Any way to speed up a time-varying logistic regression?

Hi all,
I am completely new to Stan, and I am trying to fit a logistic regression model with time-varying parameters (and fixed regressors).
The idea is to model the dependent variable as a logistic regression and the model parameters as a random walk.
I have a matrix (N x T, where N is the number of datapoints I have, and T is the number of timesteps) for the response variable containing 0’s and 1’s.
What I noticed is that when the number of N increases (for example N \geq 300) the time to calibrate the model is very large (more than 20hours).

Is there anything I could do to make the model running faster? Is there anything incorrect in the model specification? Any help would be greatly appreciated!
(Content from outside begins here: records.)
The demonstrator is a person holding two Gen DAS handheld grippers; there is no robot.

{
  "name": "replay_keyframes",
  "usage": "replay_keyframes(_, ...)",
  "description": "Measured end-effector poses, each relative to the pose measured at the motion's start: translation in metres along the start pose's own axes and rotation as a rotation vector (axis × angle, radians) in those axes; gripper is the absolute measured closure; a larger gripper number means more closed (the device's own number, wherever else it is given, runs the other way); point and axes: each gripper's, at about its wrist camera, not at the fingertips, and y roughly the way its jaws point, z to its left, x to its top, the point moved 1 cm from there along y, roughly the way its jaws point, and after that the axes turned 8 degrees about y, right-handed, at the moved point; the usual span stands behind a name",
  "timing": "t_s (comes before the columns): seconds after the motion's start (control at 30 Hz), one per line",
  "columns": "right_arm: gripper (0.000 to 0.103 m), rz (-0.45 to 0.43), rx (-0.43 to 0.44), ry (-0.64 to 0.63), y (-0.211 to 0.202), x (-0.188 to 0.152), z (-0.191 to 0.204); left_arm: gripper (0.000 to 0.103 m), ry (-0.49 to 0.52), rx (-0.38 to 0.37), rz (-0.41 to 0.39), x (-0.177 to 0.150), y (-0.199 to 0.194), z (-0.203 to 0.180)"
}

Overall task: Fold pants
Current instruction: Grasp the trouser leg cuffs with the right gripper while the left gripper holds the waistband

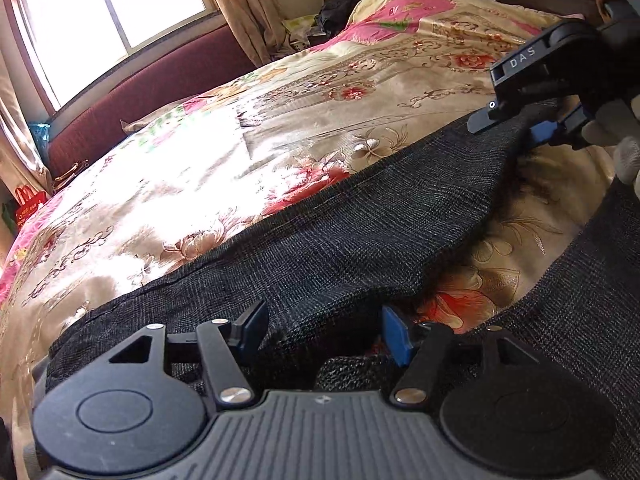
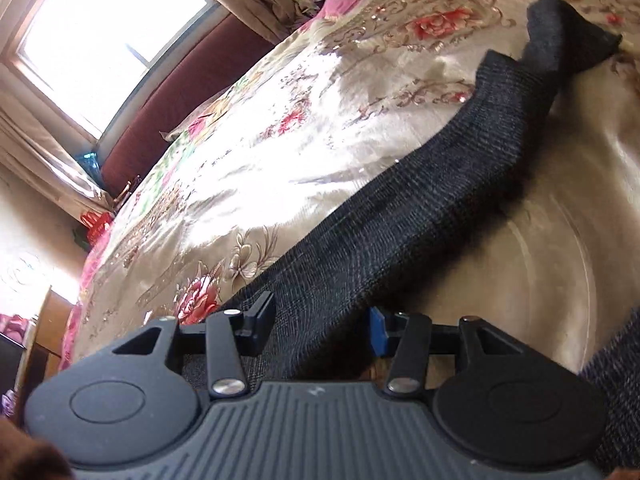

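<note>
A: Across the near part of the shiny cream bedspread with red and pink flowers, dark charcoal woven pants lie stretched, one leg running from near left to far right.

B: Left gripper?

A: Its blue-padded fingers stand moderately apart, straddling a raised fold of the pant leg; whether they pinch it cannot be told.

B: Right gripper?

A: Same posture: fingers part-spread on either side of the leg's near edge, grip uncertain. From the left wrist view it appears far right, on the fabric, held by a white-gloved hand.

B: Background?

A: Maroon padded headboard and bright window, far left.
</note>
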Motion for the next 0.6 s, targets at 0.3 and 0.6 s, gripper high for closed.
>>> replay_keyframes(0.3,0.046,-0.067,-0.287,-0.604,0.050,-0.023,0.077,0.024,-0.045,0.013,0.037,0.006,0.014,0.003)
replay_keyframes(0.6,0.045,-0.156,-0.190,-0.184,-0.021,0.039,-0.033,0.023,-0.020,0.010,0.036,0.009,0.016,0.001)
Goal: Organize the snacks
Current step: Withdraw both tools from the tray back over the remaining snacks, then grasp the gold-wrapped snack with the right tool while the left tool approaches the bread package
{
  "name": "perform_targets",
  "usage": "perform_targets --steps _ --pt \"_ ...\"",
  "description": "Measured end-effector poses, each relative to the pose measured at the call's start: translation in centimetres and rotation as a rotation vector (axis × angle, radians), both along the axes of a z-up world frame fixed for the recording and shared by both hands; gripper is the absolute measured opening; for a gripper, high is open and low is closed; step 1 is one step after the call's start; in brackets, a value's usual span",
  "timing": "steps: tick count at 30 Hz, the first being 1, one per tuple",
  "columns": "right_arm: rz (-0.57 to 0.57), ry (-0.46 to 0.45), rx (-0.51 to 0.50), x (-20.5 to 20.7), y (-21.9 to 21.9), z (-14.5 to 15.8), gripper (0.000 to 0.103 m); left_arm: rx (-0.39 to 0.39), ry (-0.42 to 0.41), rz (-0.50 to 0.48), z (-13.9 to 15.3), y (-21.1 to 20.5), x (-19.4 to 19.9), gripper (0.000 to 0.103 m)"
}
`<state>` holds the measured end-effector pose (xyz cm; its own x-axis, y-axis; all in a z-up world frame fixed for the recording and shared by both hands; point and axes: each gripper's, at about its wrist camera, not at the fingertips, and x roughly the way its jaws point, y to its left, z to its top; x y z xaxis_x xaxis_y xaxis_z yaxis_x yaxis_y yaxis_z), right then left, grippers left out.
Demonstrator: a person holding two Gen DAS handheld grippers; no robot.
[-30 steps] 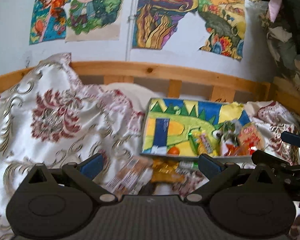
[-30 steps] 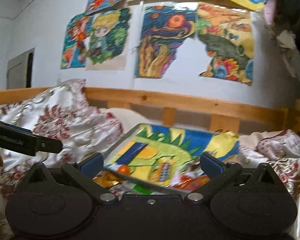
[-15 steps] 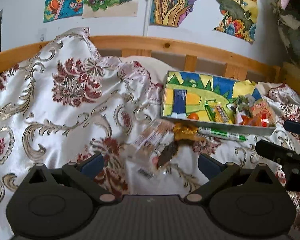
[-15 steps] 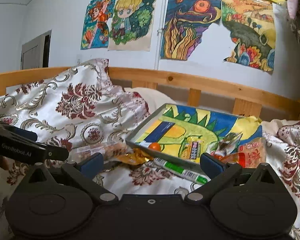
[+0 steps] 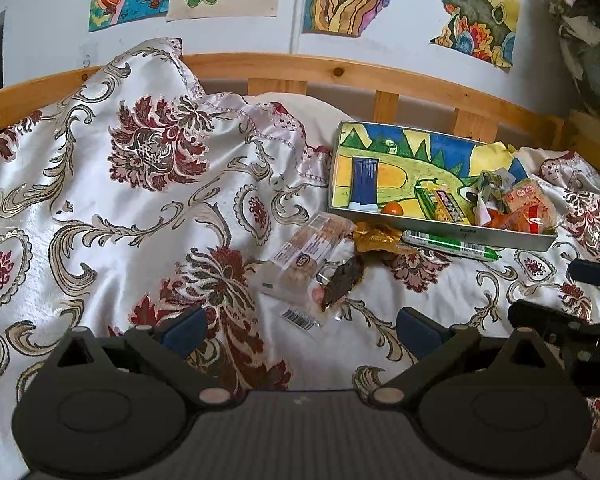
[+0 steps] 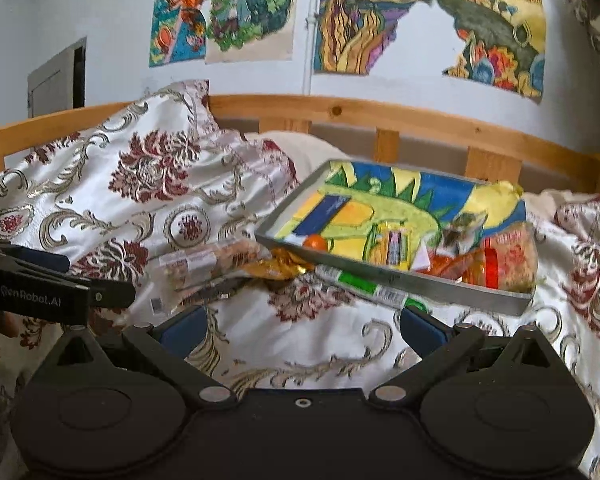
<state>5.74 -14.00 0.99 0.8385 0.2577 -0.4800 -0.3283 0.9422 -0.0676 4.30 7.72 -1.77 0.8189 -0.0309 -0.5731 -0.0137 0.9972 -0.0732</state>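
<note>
A grey tray (image 5: 440, 229) (image 6: 440, 286) with a colourful drawing inside lies on the bed and holds several snack packets at its right end, plus a small orange (image 5: 392, 209) (image 6: 316, 242). Loose on the quilt in front of it lie a clear biscuit pack (image 5: 308, 250) (image 6: 204, 262), a gold wrapper (image 5: 376, 238) (image 6: 282, 264), a dark snack (image 5: 342, 280) and a green tube (image 5: 452, 244) (image 6: 364, 286). My left gripper (image 5: 300, 328) hangs open just short of the loose snacks. My right gripper (image 6: 302, 326) is open too, in front of the tray.
A white quilt with red and gold flowers (image 5: 140, 208) covers the bed. A wooden rail (image 5: 340, 76) runs behind it, under drawings on the wall. Dark clothes (image 5: 592, 40) hang at the upper right. The other gripper shows at each view's edge.
Both cameras have pulled back and tilted down, so more quilt and the loose snacks now show. Both grippers stayed open and hold nothing.
</note>
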Motion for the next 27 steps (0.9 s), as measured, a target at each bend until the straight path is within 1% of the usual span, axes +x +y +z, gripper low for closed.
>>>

Here’s the code of the model:

data {
  int<lower=0> N;   		   // number of datapoints
  int<lower=0> T;              // number of timesteps
  int<lower=0,upper=1> y[N,T]; // outcome matrix with 0's and 1's
  // Variables
  vector[N] x1;                // regressor 1
  vector[N] x2;                // regressor 2
  vector[N] x3;                // regressor 3
  vector[N] x4;                // regressor 4
  vector[N] x5;                // regressor 5
  vector[N] x6;                // regressor 6
  vector[N] x7;                // regressor 7
}
parameters {
  vector[T]   alpha;         
  vector[T]   b1;
  vector[T]   b2;
  vector[T]   b3;
  vector[T]   b4;
  vector[T]   b5;
  vector[T]   b6;
  vector[T]   b7;
  real<lower=0> Walpha;          
  real<lower=0> W1;
  real<lower=0> W2;
  real<lower=0> W3;
  real<lower=0> W4;
  real<lower=0> W5;
  real<lower=0> W6;
  real<lower=0> W7;
}
model {
alpha[1] ~ normal(0.0,25);
b1[1]  ~ normal(0.0, 25);
b2[1]  ~ normal(0.0, 25);
b3[1]  ~ normal(0.0, 25);
b4[1]  ~ normal(0.0, 25);
b5[1]  ~ normal(0.0, 25);
b6[1]  ~ normal(0.0, 25);
b7[1]  ~ normal(0.0, 25);

Walpha ~ inv_gamma(0.01,0.01);
W1     ~ inv_gamma(0.01,0.01);
W2     ~ inv_gamma(0.01,0.01);
W3     ~ inv_gamma(0.01,0.01);
W4     ~ inv_gamma(0.01,0.01);
W5     ~ inv_gamma(0.01,0.01);
W6     ~ inv_gamma(0.01,0.01);
W7     ~ inv_gamma(0.01,0.01);

alpha[2:T]  ~ normal(alpha[1:(T-1)], Walpha);
b1[2:T]     ~ normal(b1[1:(T-1)], W1);
b2[2:T]     ~ normal(b2[1:(T-1)], W2);
b3[2:T]     ~ normal(b3[1:(T-1)], W3);
b4[2:T]     ~ normal(b4[1:(T-1)], W4);
b5[2:T]     ~ normal(b5[1:(T-1)], W5);
b6[2:T]     ~ normal(b6[1:(T-1)], W6);
b7[2:T]     ~ normal(b7[1:(T-1)], W7);
for (t in 1:T){
  for (n in 1:N){
  	y[n,t] ~ bernoulli_logit(alpha[t] + b1[t]*x1[n] + b2[t]*x2[n]+ b3[t]*x3[n]+ b4[t]*x4[n]+ b5[t]*x5[n]+ b6[t]*x6[n]+ b7[t]*x7[n]);
}
} 
}

A few details that I forgot to mention that may be helpful.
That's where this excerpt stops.